The following strategies will help dental teams support the oral and systemic health of this growing patient population.

The following strategies will help dental teams support the oral and systemic health of this growing patient population
This course was published in the May 2018 issue and expires May 2021. The authors have no commercial conflicts of interest to disclose. This 2 credit hour self-study activity is electronically mediated. 

After reading this course, the participant should be able to:

  1. Describe factors contributing to the incidence and prevalence of type 2 diabetes.
  2. Discuss the common measures of diabetes control and potential systemic and oral signs of poor diabetes control.
  3. Identify diabetes management strategies.
  4. Manage diabetes-related medical emergencies in the dental setting.
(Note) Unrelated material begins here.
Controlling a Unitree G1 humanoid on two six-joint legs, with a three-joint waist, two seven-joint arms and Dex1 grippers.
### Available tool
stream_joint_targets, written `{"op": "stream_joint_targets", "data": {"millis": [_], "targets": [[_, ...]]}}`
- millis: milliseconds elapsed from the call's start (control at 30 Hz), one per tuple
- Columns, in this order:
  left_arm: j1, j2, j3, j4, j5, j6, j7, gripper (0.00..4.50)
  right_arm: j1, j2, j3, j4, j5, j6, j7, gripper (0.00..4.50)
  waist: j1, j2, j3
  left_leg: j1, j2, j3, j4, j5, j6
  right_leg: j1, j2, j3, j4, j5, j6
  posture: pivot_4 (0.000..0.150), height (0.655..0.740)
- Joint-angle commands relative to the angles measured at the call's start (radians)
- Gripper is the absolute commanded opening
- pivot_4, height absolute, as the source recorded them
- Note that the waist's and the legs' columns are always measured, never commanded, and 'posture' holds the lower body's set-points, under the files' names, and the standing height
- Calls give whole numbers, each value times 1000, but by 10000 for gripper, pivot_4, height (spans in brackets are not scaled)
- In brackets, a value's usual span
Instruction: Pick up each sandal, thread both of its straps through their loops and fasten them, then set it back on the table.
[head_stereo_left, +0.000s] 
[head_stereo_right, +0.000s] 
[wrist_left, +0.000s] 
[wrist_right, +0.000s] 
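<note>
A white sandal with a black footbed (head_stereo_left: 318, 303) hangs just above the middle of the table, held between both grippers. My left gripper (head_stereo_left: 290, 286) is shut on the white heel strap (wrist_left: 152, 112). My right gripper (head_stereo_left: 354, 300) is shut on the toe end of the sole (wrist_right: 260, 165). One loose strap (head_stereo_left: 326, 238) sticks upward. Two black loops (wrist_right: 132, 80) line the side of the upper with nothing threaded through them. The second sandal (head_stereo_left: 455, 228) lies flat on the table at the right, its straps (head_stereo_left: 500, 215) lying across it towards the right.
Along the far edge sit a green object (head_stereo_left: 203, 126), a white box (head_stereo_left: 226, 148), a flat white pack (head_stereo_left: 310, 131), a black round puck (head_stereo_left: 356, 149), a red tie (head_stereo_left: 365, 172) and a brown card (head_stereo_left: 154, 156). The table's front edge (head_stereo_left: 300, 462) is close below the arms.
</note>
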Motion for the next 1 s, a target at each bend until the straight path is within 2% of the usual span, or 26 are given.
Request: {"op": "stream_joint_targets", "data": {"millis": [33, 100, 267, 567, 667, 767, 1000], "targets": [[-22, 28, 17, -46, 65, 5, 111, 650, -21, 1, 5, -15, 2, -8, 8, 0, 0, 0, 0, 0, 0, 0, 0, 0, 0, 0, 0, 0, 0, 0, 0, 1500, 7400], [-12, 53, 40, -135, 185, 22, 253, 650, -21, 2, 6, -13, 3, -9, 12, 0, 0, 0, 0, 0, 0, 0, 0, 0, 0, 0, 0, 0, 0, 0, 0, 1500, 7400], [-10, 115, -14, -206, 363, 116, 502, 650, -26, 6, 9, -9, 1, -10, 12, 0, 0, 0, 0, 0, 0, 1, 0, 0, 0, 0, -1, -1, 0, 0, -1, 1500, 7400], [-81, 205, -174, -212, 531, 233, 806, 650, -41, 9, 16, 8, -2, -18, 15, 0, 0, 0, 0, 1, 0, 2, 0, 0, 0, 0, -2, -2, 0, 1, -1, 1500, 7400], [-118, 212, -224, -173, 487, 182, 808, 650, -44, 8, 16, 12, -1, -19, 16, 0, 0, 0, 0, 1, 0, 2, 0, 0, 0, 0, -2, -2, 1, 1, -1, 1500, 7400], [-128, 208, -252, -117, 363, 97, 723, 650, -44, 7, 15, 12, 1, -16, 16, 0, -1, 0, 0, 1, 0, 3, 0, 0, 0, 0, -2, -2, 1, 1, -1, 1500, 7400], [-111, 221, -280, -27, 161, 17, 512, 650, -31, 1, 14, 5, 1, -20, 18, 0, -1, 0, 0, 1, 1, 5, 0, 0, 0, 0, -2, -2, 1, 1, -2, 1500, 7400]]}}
Diabetes is a chronic disease with increasing incidence and prevalence in the United States.1,2 According to the U.S. Centers for Disease Control and Prevention (CDC), approximately 30.3 million (or 9.4%) of Americans have diabetes. In addition, an estimated 23.8% of U.S. adults with diabetes are undiagnosed — which underscores the importance of screening, including within the dental setting.3

Between 90% and 95% of diabetes cases are type 2. Furthermore, 33.9% of U.S. adults have prediabetes, which is a strong risk factor for type 2 diabetes — and this number jumps to 48.3% for adults age 65 and older.3 Other type 2 diabetes risk factors include age, family history, race/ethnicity (particularly being African American, Latino, Native American, Asian American or Pacific Islander), past history of gestational diabetes, hypertension, dyslipidemia, cardiovascular disease, polycystic ovary disease, physical inactivity and obesity.4 Data from the 2013–2014 National Health and Nutrition Examination Survey estimate U.S. obesity rates of 17% in children and adolescents, and 37.8% in adults.2 Another population trend in the U.S. is longer life expectancy, which is contributing to an aging population.1,2 Advancing age and a high prevalence of overweight or obese individuals increase risks for chronic disease, including diabetes.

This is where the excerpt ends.